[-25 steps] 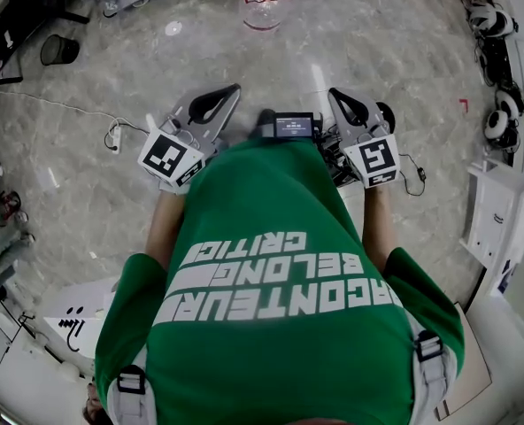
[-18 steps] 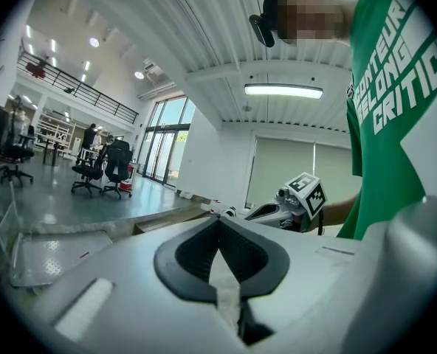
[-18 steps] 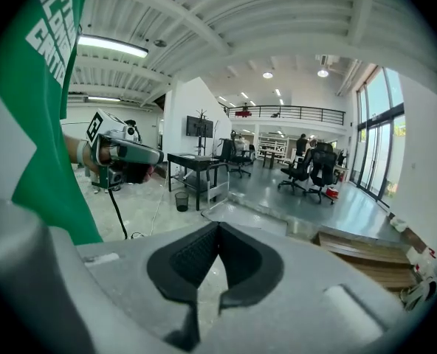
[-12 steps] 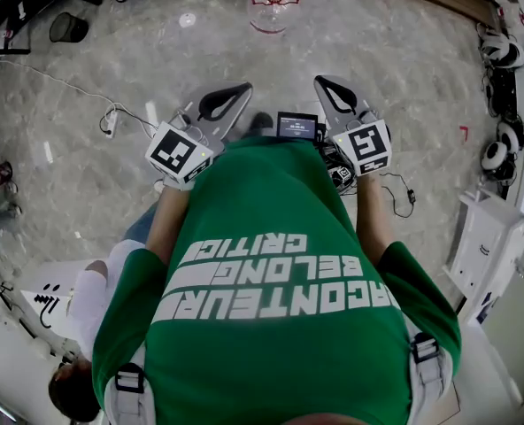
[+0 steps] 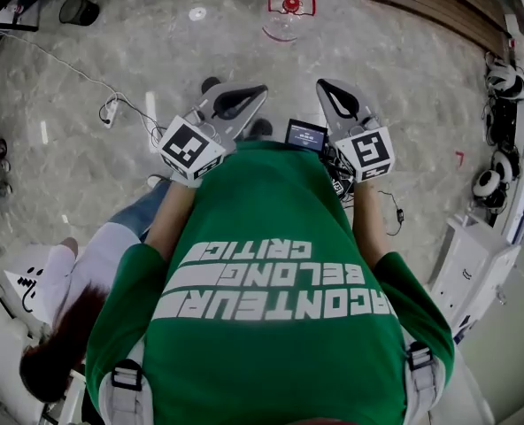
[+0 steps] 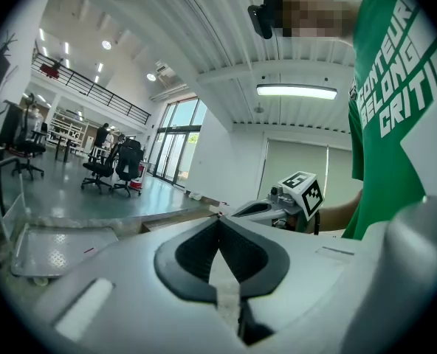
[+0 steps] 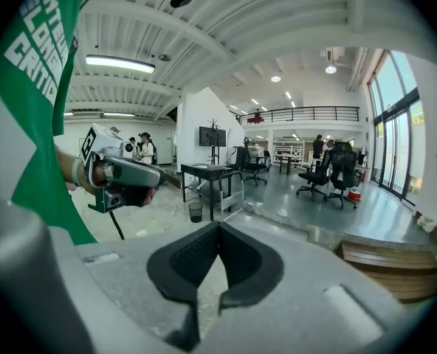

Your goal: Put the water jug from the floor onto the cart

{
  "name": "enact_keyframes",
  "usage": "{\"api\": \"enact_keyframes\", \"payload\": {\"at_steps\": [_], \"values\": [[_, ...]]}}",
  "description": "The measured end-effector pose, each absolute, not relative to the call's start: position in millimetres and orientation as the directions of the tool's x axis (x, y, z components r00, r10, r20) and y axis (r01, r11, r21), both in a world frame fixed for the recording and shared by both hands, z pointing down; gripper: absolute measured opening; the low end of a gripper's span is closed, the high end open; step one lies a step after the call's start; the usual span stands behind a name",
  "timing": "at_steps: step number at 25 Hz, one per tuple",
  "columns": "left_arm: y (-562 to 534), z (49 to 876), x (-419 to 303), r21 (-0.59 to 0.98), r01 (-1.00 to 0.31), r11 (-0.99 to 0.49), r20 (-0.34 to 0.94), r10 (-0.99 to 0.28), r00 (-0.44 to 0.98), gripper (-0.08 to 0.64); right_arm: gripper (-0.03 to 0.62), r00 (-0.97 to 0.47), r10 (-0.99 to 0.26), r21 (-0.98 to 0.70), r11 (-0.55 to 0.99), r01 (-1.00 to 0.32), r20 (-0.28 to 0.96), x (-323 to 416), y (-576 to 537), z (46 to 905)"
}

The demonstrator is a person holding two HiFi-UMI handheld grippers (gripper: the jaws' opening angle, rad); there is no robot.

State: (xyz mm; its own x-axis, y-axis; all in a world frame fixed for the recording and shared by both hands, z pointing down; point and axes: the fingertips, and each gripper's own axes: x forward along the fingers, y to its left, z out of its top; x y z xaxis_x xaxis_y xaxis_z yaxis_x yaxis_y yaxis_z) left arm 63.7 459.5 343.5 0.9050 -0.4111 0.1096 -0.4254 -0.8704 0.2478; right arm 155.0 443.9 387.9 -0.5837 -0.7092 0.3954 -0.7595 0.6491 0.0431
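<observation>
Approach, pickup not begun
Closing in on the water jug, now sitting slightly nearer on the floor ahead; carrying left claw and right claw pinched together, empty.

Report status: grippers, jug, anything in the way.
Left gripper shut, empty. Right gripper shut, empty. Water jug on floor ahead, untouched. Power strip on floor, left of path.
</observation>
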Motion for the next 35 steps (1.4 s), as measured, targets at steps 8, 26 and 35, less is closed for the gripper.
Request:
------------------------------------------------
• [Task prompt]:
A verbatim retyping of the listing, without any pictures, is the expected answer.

• [Response area]:
[-25 steps] 
[-18 steps] 
[-18 steps] 
[-12 steps] 
[+0 steps] 
[+0 steps] 
[+0 steps] 

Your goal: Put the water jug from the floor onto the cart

{
  "name": "enact_keyframes",
  "usage": "{\"api\": \"enact_keyframes\", \"payload\": {\"at_steps\": [_], \"values\": [[_, ...]]}}",
  "description": "The measured end-effector pose, each absolute, not relative to the call's start: position in millimetres and orientation as the directions of the tool's x axis (x, y, z components r00, r10, r20) and y axis (r01, r11, r21), both in a world frame fixed for the recording and shared by both hands, z pointing down; gripper: absolute measured opening; the low end of a gripper's span is closed, the high end open; step one lies a step after the call's start; the usual span stands behind a name",
  "timing": "at_steps: step number at 25 Hz, one per tuple",
  "columns": "left_arm: y (-562 to 534), z (49 to 876), x (-419 to 303), r21 (-0.59 to 0.98), r01 (-1.00 to 0.31), r11 (-0.99 to 0.49), r20 (-0.34 to 0.94), r10 (-0.99 to 0.28), r00 (-0.44 to 0.98), gripper (-0.08 to 0.64); right_arm: gripper (-0.03 to 0.62), r00 (-0.97 to 0.47), r10 (-0.99 to 0.26), r21 (-0.98 to 0.70), r11 (-0.55 to 0.99), r01 (-1.00 to 0.32), r20 (-0.28 to 0.96), x (-323 to 416), y (-576 to 537), z (46 to 905)"
}

The demonstrator is a person holding two HiFi-UMI handheld grippers (gripper: the jaws' opening angle, rad); there is no robot.

State: (xyz mm; its own x-axis, y-axis; all in a world frame fixed for the recording and shared by both hands, z pointing down; point and axes: the fingertips, and each gripper's own axes: x forward along the fingers, y to its left, z out of its top; x y z xaxis_x xaxis_y xaxis_z yaxis_x yaxis_y yaxis_z) left arm 63.7 459.5 343.5 0.9050 -0.4111 0.1096 -0.4254 -0.8704 0.2478; right arm 155.0 443.9 387.9 -0.5837 -0.7092 0.3954 -0.7595 0.6491 0.0431
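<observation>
Approach, pickup not begun
Closing in on the water jug, now sitting slightly nearer on the floor ahead; carrying left claw and right claw pinched together, empty.

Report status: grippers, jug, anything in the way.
Left gripper shut, empty. Right gripper shut, empty. Water jug on floor ahead, untouched. Power strip on floor, left of path.
</observation>
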Motion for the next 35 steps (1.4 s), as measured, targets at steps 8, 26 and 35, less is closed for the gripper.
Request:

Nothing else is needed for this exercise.